Rz. 197

Nach § 829 BGB kann ausnahmsweise aus Billigkeitsgründen eine Haftung der nach §§ 827, 828 BGB nicht verantwortlichen Personen begründet sein. Voraussetzung hierfür ist,

dass der Ersatz des Schadens nicht von einem aufsichtspflichtigen Dritten erlangt werden kann,
die Billigkeit nach den Umständen, insbesondere nach den Verhältnissen der Beteiligten, eine Schadloshaltung erfordert und
dem Verantwortlichen nicht die Mittel entzogen werden, deren er zum angemessenen Unterhalt sowie zur Erfüllung seiner gesetzlichen Unterhaltspflichten bedarf.
 

Rz. 198

Eine Billigkeitshaftung setzt stets ein "wirtschaftliches Gefälle", also erheblich bessere Vermögensverhältnisse des Schädigers voraus (BGH NJW 1979, 2096; VersR 2017, 296).
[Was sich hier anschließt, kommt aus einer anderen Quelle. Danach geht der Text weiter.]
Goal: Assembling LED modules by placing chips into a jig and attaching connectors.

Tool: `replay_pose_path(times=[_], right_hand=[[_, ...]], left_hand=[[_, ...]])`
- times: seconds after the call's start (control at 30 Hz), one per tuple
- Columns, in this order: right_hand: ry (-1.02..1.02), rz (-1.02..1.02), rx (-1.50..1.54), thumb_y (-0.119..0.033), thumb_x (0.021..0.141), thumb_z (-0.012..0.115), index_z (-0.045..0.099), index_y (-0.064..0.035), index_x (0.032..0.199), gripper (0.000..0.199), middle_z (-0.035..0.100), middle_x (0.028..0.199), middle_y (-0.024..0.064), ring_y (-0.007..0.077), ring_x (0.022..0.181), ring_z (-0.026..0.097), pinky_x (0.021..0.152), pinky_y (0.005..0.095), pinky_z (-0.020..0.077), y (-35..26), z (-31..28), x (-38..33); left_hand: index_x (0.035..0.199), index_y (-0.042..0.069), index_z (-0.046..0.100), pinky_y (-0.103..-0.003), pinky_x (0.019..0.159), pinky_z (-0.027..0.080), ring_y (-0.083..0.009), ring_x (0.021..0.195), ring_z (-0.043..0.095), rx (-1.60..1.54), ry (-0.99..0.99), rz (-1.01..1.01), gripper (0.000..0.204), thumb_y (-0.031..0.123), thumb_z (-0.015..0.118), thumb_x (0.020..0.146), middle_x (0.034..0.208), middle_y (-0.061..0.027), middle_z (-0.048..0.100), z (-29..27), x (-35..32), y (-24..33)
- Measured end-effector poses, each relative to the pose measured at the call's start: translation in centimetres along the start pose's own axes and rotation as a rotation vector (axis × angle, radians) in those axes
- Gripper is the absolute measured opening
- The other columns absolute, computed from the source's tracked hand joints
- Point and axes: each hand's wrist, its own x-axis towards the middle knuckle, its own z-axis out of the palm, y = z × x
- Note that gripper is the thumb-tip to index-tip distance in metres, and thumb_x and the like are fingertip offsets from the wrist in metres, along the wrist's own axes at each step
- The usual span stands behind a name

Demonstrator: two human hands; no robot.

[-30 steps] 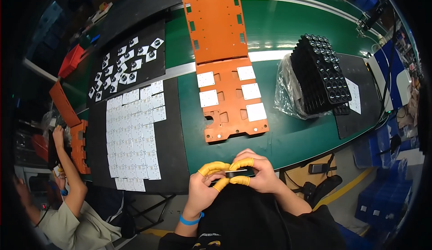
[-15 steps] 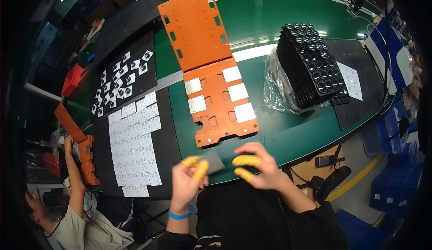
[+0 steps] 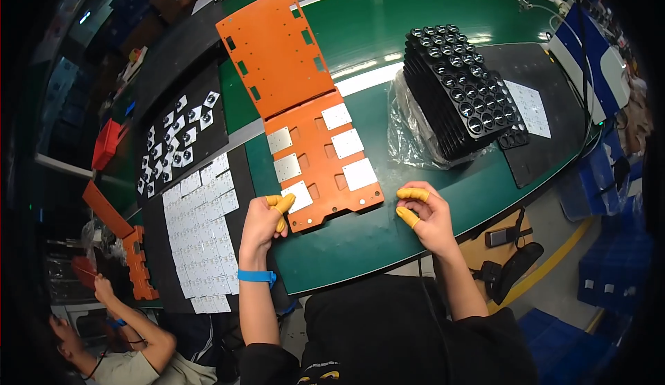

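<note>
An orange hinged fixture [image 3: 324, 160] lies unfolded on the green bench, its perforated lid [image 3: 273, 52] spread away from me. Three pale square boards sit along the right side of its near half and three along the left. At the near left corner, my left hand [image 3: 263, 222], in yellow finger cots, pinches the edge of a white square board [image 3: 299, 197] that lies in its place there. Off the fixture's near right corner, my right hand [image 3: 431, 220] hovers over the bench, its cot-covered thumb and forefinger apart with nothing between them.
Rows of white circuit boards [image 3: 201, 236] and scattered boards with black round parts [image 3: 166, 146] cover black mats at left. A stack of black lens trays [image 3: 460, 87] stands at right on clear plastic. A co-worker's hand [image 3: 104, 289] is by another orange fixture [image 3: 140, 264].
My left hand has carried the square board forward and left into the fixture's near left spot. My right hand has moved right and slightly forward. The whole view has shifted a little.
</note>
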Motion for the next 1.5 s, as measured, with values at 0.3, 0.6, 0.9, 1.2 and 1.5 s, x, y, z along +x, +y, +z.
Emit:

Darüber hinaus ist die Intensität des Eingriffs in das geschützte Rechtsgut ebenso wie die Besonderheit der die Schadensersatzpflicht auslösenden Handlung von Bedeutung (BGH NJW 1995, 452, 454).

 

Beispiel

Ein fast vierjähriges Kind steigt mit seiner Tante aus einem Postomnibus aus, sieht seinen Vater auf der gegenüberliegenden Straßenseite, reißt sich von der Hand der Tante los und gerät vor einen Kraftwagen, der den haltenden Postomnibus überholen will.

 

Rz. 199

Trotz des grob verkehrswidrigen Verursachungsbeitrags des Kindes ist keine Mithaftung nach § 829 BGB gegeben, da der Verursachungsbeitrag des Kindes im Verhältnis zur Verantwortung des Kraftfahrers für die Verletzung des Kindes so gering ist, dass es als unbillig empfunden werden müsste, wenn er für den Schaden nicht voll haftet (BGH NJW 1969, 1762 ff.). Die Billigkeitsregel des § 829 BGB ist – sozusagen spiegelbildlich – auch hinsichtlich der Ansprüche des Kindes im Rahmen des Mitverschuldens gem. § 254 BGB zu berücksichtigen (BGH a.a.O.).

 

Rz. 200

Bei dieser Abwägung kann auch das Bestehen einer Kfz-Haftpflichtversicherung anspruchsbegründend berücksichtigt werden, da diese ihrer Funktion nach den Verkehrsopfern den ihnen zukommenden Schadensersatz sichern soll (BGH NJW 1995, 454).

 

Rz. 201

Bei allen anderen bestehenden Haftpflichtversicherungen kann die Tatsache, dass eine Versicherung besteht, lediglich bei der Höhe des nach § 829 BGB zu zahlenden Entschädigungsbetrags berücksichtigt werden. Eine bestehende Haftpflichtversicherung begründet aber keinesfalls einen Billigkeitsanspruch nach § 829 BGB dem Grunde nach (BGH VersR 2017, 296).